Bootcamp: Elite sports chef Omar Meziane talks us through the boost you can get with wild seafood. This is a sponsored feature.

“Fish is great for reducing inflammation of joints and more,” Omar Meziane, chef with Harlequins and England, tells Rugby World. There are also reports that eating certain fish can lower blood pressure and potentially decrease the risk for heart disease.

Including fish in the diet is simple. Canned Alaska salmon is perfect for quick and healthy pasta, sandwiches and wraps. Both fresh and frozen fillets of wild salmon, Alaska pollock and Pacific cod are great sources of protein to add to curries, soups and bakes for a more substantial meal. Smoked wild Alaska salmon, while slightly more decadent, is the ideal ingredient for impressive starters and brunches.

Talking about the elite sports approach to consuming fish, Meziane adds: “We want the boys to be able to recover as quickly as possible, especially when the season is starting. Fish is a great choice. It’s a great way of trying to help them and aid their bodies as much as possible for peak performances.

seafood after rugby training

Meet the chef: Omar Meziane (pic via Alaska Seafood UK)

“We have to consider carefully what they are eating, one of the recipes I put together is actually a kind of recovery meal which uses Alaska pollock and curry sauce. It’s also high in turmeric and ginger.”

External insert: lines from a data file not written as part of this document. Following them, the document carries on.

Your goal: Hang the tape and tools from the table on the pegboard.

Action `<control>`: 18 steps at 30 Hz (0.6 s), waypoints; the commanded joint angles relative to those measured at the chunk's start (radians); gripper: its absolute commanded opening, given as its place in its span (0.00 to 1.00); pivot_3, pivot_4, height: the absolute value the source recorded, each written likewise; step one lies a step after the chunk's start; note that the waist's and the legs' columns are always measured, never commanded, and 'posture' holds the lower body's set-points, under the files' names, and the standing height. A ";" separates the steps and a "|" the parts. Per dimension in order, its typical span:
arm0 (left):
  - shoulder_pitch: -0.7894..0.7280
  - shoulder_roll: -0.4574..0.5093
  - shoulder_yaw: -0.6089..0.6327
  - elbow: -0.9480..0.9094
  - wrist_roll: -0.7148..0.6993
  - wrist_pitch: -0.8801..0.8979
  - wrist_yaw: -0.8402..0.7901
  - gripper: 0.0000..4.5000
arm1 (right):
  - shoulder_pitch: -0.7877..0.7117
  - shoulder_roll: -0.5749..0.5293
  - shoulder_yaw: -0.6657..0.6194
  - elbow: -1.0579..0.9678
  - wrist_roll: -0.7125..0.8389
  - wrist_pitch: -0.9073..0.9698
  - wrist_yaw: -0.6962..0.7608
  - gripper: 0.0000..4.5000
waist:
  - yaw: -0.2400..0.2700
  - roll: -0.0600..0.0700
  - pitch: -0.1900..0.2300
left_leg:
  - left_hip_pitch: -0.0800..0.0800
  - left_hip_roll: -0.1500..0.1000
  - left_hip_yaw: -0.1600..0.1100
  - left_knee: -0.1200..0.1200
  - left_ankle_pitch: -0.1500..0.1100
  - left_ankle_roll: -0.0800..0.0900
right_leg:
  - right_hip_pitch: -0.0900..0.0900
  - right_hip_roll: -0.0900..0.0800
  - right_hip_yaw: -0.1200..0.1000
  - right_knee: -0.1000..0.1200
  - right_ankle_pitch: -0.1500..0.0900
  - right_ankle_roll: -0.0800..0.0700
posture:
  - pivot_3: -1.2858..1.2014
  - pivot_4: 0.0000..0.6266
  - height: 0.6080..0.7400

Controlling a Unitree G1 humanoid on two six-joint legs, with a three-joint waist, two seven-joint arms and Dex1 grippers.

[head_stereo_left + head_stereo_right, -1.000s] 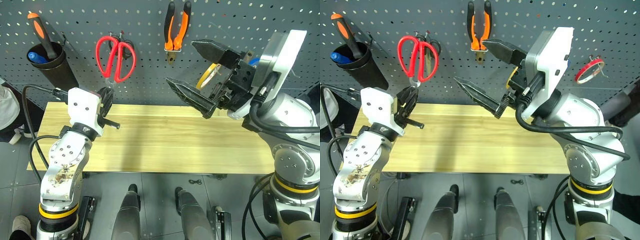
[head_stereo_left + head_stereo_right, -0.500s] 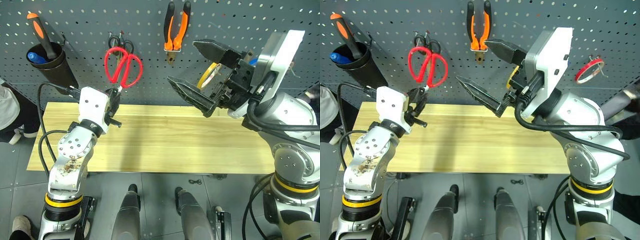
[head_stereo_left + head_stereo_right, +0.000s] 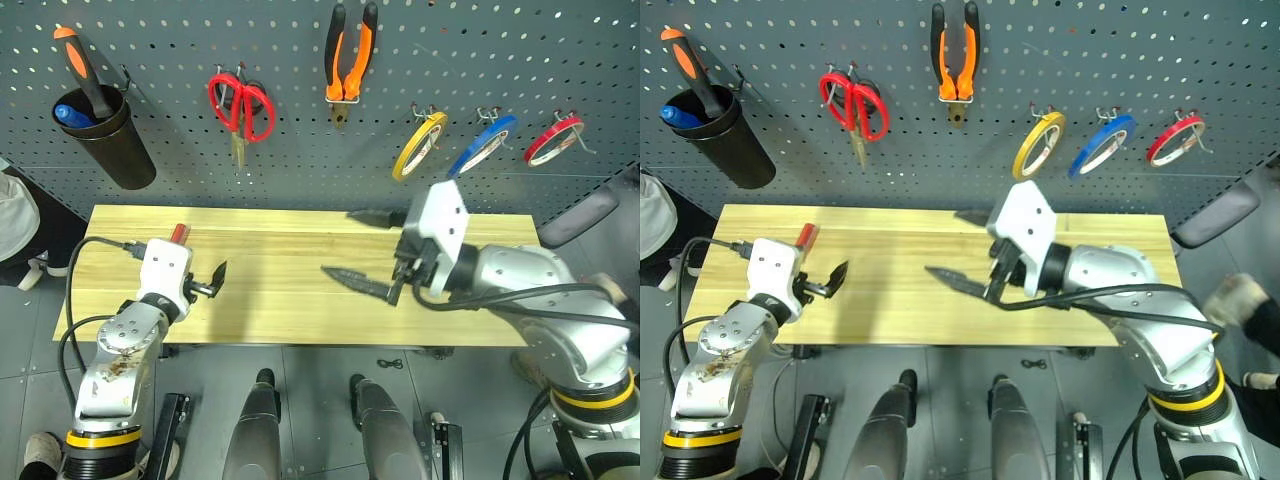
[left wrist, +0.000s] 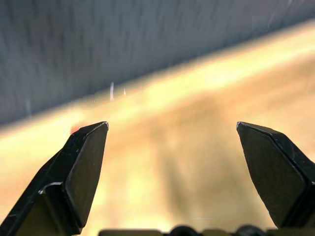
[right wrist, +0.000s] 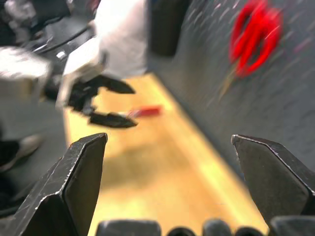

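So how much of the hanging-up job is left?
Mostly done: the red-handled scissors, the pliers and the blue tape hang on the pegboard. Both hands, left hand and right hand, are open and empty. Left: the red-handled screwdriver on the table.

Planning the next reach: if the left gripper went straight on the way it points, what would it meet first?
Probably the red-handled screwdriver lying on the table just beyond the open left gripper, then the pegboard behind; depth is unclear.
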 commanded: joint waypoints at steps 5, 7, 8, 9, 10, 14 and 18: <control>-0.251 0.165 0.000 0.500 0.007 -0.108 -0.156 0.99 | -0.189 0.241 0.178 0.087 -0.093 0.095 -0.114 1.00 | 0.001 0.000 0.001 | -0.001 0.000 0.000 -0.001 0.002 0.000 | -0.003 0.000 0.000 0.001 0.001 -0.001 | 0.51 0.69 1.00; -0.343 0.189 -0.018 0.656 0.030 -0.154 -0.171 0.99 | -0.227 0.297 0.186 0.114 -0.108 0.123 -0.146 1.00 | 0.004 0.000 0.001 | -0.002 0.000 0.000 -0.001 0.002 0.000 | -0.003 0.000 0.000 0.000 0.001 -0.001 | 0.51 0.69 1.00; -0.391 0.196 -0.026 0.738 0.047 -0.191 -0.165 0.99 | -0.241 0.321 0.189 0.129 -0.118 0.132 -0.159 1.00 | 0.005 0.000 0.001 | -0.003 0.000 0.000 -0.001 0.002 0.000 | -0.003 0.000 -0.001 0.000 0.001 -0.001 | 0.51 0.69 1.00; -0.437 0.199 -0.036 0.816 0.061 -0.218 -0.164 0.99 | -0.253 0.339 0.192 0.141 -0.128 0.140 -0.168 1.00 | 0.007 0.000 0.001 | -0.004 0.000 0.000 -0.001 0.002 0.001 | -0.004 0.000 -0.001 0.000 0.001 -0.001 | 0.51 0.70 1.00; -0.478 0.200 -0.045 0.885 0.075 -0.246 -0.158 0.99 | -0.260 0.352 0.192 0.149 -0.135 0.145 -0.174 1.00 | 0.009 0.000 0.001 | -0.005 -0.001 0.000 -0.001 0.002 0.001 | -0.004 -0.001 -0.001 0.000 0.004 -0.006 | 0.51 0.70 1.00; -0.610 0.190 -0.083 1.129 0.126 -0.376 -0.151 0.99 | -0.287 0.384 0.183 0.164 -0.160 0.172 -0.194 1.00 | 0.007 -0.001 0.002 | -0.015 -0.001 0.000 0.000 0.002 0.001 | -0.015 -0.001 -0.002 0.004 0.005 -0.008 | 0.51 0.72 1.00; -0.718 0.172 -0.106 1.326 0.158 -0.470 -0.139 0.99 | -0.318 0.383 0.191 0.165 -0.193 0.164 -0.182 1.00 | 0.003 -0.001 0.009 | -0.015 -0.001 -0.001 0.001 0.002 0.001 | -0.015 -0.001 -0.003 0.006 0.005 -0.008 | 0.50 0.73 1.00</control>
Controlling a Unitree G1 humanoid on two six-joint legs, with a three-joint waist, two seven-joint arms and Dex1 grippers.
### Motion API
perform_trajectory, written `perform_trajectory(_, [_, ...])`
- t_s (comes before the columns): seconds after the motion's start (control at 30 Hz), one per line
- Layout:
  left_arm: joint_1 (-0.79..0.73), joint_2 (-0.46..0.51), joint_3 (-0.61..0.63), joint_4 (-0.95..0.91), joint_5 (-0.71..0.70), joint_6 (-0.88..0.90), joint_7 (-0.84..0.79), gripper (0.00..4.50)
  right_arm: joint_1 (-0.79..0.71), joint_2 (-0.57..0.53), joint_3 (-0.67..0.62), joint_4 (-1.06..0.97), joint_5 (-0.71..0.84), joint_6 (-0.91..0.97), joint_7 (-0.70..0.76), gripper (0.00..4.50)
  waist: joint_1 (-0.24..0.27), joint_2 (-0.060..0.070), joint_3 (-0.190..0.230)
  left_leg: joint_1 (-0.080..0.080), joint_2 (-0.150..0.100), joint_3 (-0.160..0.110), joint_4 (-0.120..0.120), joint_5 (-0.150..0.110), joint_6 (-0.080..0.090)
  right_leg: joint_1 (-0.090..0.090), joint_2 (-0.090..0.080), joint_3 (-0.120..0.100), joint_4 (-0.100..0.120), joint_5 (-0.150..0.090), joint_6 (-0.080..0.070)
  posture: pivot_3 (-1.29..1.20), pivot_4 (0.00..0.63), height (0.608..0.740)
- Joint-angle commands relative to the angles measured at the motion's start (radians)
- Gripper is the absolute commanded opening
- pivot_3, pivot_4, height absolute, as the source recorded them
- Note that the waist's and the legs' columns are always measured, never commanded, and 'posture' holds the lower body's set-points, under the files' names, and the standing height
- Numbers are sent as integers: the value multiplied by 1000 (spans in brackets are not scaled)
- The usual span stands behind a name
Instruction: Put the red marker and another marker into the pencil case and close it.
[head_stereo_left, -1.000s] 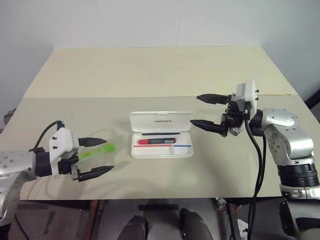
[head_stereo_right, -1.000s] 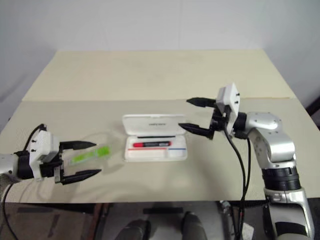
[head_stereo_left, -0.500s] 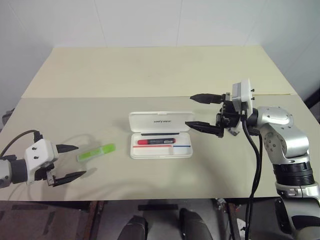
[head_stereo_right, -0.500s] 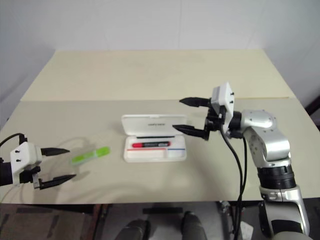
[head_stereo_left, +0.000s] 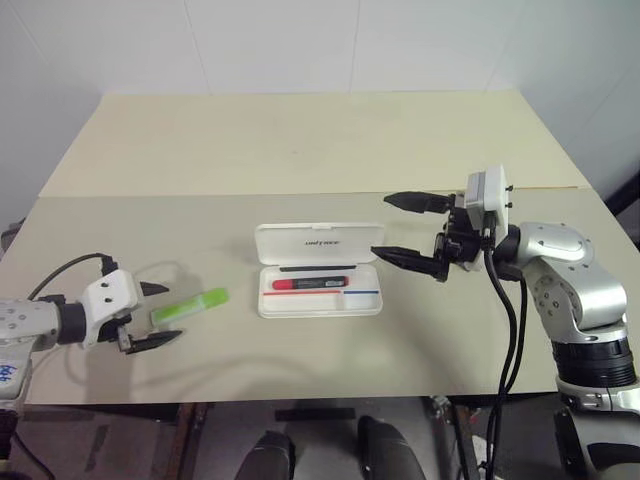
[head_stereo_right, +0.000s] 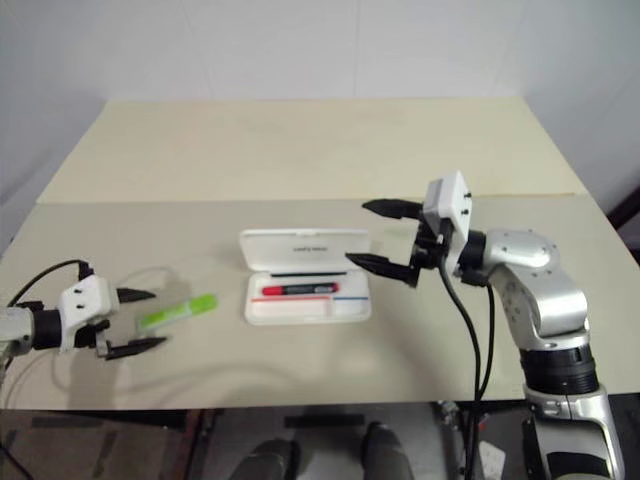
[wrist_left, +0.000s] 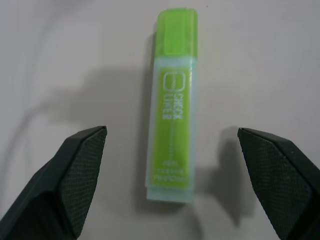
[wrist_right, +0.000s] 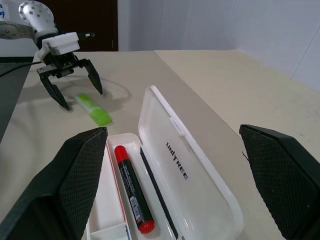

The health benefits of eating wild seafood are easy to discover, but the problem for a lot of keen athletes is building versatility into their diet during intense training weeks. Below, Meziane gives us a recipe for roasted Alaska pollock with yellow curry sauce.

Want a bit more inspiration? You can visit Alaska Seafood’s recipe site here https://www.alaskaforeverwild.com/meal_type/eating-for-fitness/

and why not check out @AlaskaSeafoodUK on Twitter.

seafood in a rugby player’s diet

Delicious dish: The Alaskan Pollock Yellow Curry (Markus Dell)

Roasted Alaska Pollock with Yellow Curry Sauce

Serves 2

Another curry, but this time with Alaska pollock. The medley of spices I have infused together act as an anti-inflammatory, which helps for post-training or match recovery.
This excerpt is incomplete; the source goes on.